I have an existing Ubuntu server. Users already sign into it with AD credentials. The problem is that there is a mounted file share - in a Windows environment, the users only have access to folders they have permission for. On the Ubuntu server, the folder is accessed with a shared generic account, the credentials for that being stored in a hidden file in /etc/smbmounts. I'm tasked with making it so that the folders are accessed with the same AD credentials that the user used to login to the computer in the first place. That's a summary of the problem, the specifics below:
Here's the setup:
/etc/krb5.conf looks like this:
[libdefaults] default_realm = DOMAIN.NAME ticket_lifetime = 24h # renew_lifetime = 7d
/etc/samba/smb.conf looks like this:
[global] workgroup = DOMAIN client signing = yes client use spnego = yes kerberos method = secrets and keytab realm = DOMAIN.NAME security = ads server signing = mandatory
[sssd] domains = DOMAIN.name config_file_version = 2 services = nss, pam debug_level = 5 [domain/DOMAIN.name] ad_domain = DOMAIN.name krb5_realm = DOMAIN.NAME realmd_tags = manages-system joined-with-adcli cache_credentials = True id_provider = ad krb5_store_password_if_offline = True default_shell = /bin/bash ldap_id_mapping = True use_fully_qualified_names = False fallback_homedir = /home/domain/%u #access_provider = ad #ad_access_filter = (memberOf=cn=Linux Login Allowed,ou=Domain Groups,dc=Domain,dc=local access_provider = simple simple_allow_users = administrator simple_allow_groups = Domain Admins, Linux Login Allowed enumerate = true
For sssd permissions:
sudo chown root:root /etc/sssd/sssd.conf sudo chmod 600 /etc/sssd/sssd.conf
Join to the domain:
sudo kinit [insert domain admin username here] sudo klist sudo net ads join –k
We've been using PAM for the Windows folder mounting:
<debug enable="0" /> <!-- Volume definitions --> <volume sgrp="Linux Login Allowed" fstype="cifs" server="fileshare" path="files/userdata/%(USER)/Documents/linux_home" mountpoint="/home/DOMAIN/%(USER)" options="dir_mode=0700,sec=ntlm"/> <!-- pam_mount parameters: General tunables --> <logout wait="5000" hup="1" term="2" kill="3" />
//fileshare/folder /folder cifs credentials=/etc/smbmounts/.folder,gid=1003,iocharset=utf8,file_mode=0770,dir_mode=0770,sec=ntlm 0 0
I included everything I could think of pertaining to this setup for full disclosure, but to be clear the problem is not with PAM home folder mounting.
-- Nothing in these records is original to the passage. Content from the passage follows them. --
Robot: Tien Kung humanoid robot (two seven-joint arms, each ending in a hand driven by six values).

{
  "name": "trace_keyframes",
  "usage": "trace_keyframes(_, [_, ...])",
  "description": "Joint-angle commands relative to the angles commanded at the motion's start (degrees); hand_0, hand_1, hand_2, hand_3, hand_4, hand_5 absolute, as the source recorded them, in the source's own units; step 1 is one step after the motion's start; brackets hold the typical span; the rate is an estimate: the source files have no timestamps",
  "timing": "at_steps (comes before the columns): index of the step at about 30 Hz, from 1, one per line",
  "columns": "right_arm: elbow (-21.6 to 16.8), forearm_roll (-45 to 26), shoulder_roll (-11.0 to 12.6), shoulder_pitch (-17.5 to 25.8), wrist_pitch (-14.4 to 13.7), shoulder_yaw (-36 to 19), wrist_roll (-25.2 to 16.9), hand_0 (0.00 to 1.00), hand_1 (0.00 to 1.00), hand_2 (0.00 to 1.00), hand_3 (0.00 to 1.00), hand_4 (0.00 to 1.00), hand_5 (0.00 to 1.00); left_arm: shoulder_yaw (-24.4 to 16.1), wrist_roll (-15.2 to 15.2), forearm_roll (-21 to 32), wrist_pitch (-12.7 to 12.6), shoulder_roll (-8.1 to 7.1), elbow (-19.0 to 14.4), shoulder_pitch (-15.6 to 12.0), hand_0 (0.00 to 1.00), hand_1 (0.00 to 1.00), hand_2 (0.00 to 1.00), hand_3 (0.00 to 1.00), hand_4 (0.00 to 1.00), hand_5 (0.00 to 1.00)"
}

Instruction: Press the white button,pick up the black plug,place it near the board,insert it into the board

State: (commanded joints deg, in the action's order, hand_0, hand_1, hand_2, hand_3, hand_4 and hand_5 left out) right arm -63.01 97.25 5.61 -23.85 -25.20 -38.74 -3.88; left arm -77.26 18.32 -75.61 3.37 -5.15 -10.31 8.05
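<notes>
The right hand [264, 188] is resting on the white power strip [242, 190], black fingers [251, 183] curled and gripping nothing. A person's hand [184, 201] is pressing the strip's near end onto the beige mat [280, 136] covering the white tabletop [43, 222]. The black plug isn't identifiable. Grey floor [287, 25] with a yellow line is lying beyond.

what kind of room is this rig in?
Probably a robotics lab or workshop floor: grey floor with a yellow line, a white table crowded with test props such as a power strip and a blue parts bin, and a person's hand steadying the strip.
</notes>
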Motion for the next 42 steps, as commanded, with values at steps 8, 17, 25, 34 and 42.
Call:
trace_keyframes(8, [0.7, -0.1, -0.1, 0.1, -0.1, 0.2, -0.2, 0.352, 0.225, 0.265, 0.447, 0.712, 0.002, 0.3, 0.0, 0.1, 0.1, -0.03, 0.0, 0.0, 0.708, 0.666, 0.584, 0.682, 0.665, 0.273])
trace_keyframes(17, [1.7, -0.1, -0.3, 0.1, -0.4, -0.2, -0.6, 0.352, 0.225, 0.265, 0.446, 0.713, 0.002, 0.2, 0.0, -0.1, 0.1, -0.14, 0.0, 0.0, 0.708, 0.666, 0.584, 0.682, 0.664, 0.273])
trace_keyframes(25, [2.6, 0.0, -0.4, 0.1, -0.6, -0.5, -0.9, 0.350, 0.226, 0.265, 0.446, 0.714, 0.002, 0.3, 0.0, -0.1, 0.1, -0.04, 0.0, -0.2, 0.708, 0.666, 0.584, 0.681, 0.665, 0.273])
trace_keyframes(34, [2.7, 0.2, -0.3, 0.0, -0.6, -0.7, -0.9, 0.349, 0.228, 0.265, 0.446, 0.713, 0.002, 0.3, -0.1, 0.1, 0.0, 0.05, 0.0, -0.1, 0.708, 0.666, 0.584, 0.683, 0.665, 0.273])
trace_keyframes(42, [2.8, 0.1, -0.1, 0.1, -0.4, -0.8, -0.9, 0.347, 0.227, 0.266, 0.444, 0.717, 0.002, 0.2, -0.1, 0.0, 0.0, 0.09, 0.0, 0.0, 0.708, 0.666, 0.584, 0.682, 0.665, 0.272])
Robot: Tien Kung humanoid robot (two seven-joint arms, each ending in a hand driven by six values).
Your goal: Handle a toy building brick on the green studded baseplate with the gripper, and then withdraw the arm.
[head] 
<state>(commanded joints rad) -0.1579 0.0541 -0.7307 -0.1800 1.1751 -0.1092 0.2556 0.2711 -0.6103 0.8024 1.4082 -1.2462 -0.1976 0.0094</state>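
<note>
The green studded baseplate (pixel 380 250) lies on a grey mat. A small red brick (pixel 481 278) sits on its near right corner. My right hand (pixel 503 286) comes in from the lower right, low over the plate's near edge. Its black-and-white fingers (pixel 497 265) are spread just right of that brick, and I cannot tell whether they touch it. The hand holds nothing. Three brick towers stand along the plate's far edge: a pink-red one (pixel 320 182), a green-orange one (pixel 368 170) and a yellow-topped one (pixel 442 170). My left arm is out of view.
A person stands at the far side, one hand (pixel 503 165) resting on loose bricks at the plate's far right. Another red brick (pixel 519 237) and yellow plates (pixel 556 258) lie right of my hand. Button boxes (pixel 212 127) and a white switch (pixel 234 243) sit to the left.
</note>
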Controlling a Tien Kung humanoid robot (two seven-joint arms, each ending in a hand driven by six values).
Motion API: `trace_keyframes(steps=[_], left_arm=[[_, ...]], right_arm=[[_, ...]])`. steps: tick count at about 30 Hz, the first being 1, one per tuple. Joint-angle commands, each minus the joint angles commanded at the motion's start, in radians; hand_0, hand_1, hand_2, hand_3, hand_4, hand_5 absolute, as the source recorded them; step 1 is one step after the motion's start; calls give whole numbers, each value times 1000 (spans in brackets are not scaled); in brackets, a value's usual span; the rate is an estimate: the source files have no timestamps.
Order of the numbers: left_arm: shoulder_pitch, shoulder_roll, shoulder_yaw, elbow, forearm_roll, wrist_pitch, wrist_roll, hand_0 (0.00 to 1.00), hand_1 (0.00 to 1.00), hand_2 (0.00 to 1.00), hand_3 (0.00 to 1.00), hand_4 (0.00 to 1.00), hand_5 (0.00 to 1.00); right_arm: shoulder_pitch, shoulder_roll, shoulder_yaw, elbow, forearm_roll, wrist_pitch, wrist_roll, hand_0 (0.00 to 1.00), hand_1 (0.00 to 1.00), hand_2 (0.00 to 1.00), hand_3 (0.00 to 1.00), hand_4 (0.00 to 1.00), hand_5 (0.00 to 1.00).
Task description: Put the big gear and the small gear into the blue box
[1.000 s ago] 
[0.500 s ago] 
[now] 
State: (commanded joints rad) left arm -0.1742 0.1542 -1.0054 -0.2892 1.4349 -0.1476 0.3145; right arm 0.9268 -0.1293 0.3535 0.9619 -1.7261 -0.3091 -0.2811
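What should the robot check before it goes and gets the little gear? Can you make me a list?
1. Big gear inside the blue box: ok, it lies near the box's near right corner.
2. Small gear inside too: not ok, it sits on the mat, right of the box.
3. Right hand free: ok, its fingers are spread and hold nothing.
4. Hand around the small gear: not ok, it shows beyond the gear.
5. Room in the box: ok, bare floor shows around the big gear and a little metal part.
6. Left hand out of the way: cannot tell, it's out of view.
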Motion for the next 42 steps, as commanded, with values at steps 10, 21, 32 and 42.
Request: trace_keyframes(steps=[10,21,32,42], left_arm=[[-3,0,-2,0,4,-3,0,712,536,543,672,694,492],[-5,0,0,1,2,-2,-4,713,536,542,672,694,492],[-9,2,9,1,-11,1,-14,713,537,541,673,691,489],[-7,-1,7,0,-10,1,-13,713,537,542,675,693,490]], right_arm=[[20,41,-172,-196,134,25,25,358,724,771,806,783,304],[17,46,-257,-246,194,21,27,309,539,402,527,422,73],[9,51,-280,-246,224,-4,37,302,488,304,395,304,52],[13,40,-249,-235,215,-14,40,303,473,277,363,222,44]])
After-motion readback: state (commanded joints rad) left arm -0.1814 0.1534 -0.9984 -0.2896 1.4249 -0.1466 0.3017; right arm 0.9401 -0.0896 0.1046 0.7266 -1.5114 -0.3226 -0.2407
It's with the fstab - that //fileshare/folder is the shared folder with NTFS permissions that is vexing me.
I think it would be preferable if I did not upend the existing setup much for folder permissions.
Ideally, I'd like to change the fstab to look for credentials from the initial Samba/SSSD/Kerberos setup for AD authentication and login, rather than the smbmounts file that contains a shared username/password. If possible, a single sign on. Can it be this simple, and if so, what change needs to be made?
I appreciate any help, still fairly new to Linux in general.
Let me know if anymore information needs to be added/removed to make this topic more concise.
Thanks for all the help, everyone! I found the answer at this link, the best answer post: https://community.spiceworks.com/topic/484483-mounting-windows-shares-on-lubuntu
PBIS was not required to join to the domain or get authentication, it worked without it.